──────── INFORMATION SUPPLIED
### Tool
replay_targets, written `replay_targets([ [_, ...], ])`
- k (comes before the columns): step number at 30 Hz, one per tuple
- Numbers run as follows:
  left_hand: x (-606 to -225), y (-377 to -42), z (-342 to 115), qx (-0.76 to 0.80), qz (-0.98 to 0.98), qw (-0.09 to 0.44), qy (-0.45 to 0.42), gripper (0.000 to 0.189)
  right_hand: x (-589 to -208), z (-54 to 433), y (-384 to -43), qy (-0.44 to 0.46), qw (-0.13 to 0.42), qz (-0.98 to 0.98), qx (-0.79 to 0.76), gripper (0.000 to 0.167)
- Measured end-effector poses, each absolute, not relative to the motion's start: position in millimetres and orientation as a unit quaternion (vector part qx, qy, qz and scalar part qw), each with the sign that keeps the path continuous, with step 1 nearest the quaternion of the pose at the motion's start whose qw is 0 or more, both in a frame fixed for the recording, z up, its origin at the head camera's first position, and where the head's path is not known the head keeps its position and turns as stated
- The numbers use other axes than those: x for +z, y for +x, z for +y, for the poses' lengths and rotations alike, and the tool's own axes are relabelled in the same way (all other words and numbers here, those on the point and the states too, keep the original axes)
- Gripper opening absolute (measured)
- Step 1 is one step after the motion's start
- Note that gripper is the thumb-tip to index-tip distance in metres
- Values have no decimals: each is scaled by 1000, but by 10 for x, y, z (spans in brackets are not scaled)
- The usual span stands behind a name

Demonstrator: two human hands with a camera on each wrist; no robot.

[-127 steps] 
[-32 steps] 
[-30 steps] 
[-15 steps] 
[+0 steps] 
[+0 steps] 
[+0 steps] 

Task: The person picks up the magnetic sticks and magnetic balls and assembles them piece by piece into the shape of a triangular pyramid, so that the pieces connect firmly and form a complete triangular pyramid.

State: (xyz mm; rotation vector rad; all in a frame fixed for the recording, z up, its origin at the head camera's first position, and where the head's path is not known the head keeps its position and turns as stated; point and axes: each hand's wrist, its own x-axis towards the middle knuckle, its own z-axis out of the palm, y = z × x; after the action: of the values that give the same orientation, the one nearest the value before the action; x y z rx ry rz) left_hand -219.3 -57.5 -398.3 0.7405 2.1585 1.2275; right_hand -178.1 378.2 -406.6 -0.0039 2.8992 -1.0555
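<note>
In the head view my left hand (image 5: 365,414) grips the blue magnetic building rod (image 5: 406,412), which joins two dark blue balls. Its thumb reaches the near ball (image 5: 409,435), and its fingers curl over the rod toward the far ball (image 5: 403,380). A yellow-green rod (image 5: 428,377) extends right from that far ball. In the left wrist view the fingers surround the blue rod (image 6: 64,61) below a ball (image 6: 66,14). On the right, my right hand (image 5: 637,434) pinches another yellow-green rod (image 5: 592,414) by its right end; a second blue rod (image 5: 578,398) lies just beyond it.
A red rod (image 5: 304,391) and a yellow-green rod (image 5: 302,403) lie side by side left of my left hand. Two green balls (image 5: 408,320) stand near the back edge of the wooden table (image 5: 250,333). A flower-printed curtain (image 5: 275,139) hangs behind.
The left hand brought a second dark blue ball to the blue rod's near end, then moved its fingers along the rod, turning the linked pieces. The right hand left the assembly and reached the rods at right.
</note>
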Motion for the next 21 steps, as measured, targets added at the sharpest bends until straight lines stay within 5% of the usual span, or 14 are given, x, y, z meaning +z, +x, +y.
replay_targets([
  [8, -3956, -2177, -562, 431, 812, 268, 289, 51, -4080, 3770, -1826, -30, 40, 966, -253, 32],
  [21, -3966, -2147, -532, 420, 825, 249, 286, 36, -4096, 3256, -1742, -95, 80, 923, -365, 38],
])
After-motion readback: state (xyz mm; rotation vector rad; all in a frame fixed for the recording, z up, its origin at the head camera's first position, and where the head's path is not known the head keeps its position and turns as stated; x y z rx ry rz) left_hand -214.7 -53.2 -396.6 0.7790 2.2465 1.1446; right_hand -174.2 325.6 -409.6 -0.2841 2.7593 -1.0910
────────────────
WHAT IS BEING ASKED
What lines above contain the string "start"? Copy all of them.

EXERCISE SOLUTION
- Measured end-effector poses, each absolute, not relative to the motion's start: position in millimetres and orientation as a unit quaternion (vector part qx, qy, qz and scalar part qw), each with the sign that keeps the path continuous, with step 1 nearest the quaternion of the pose at the motion's start whose qw is 0 or more, both in a frame fixed for the recording, z up, its origin at the head camera's first position, and where the head's path is not known the head keeps its position and turns as stated
- Step 1 is one step after the motion's start

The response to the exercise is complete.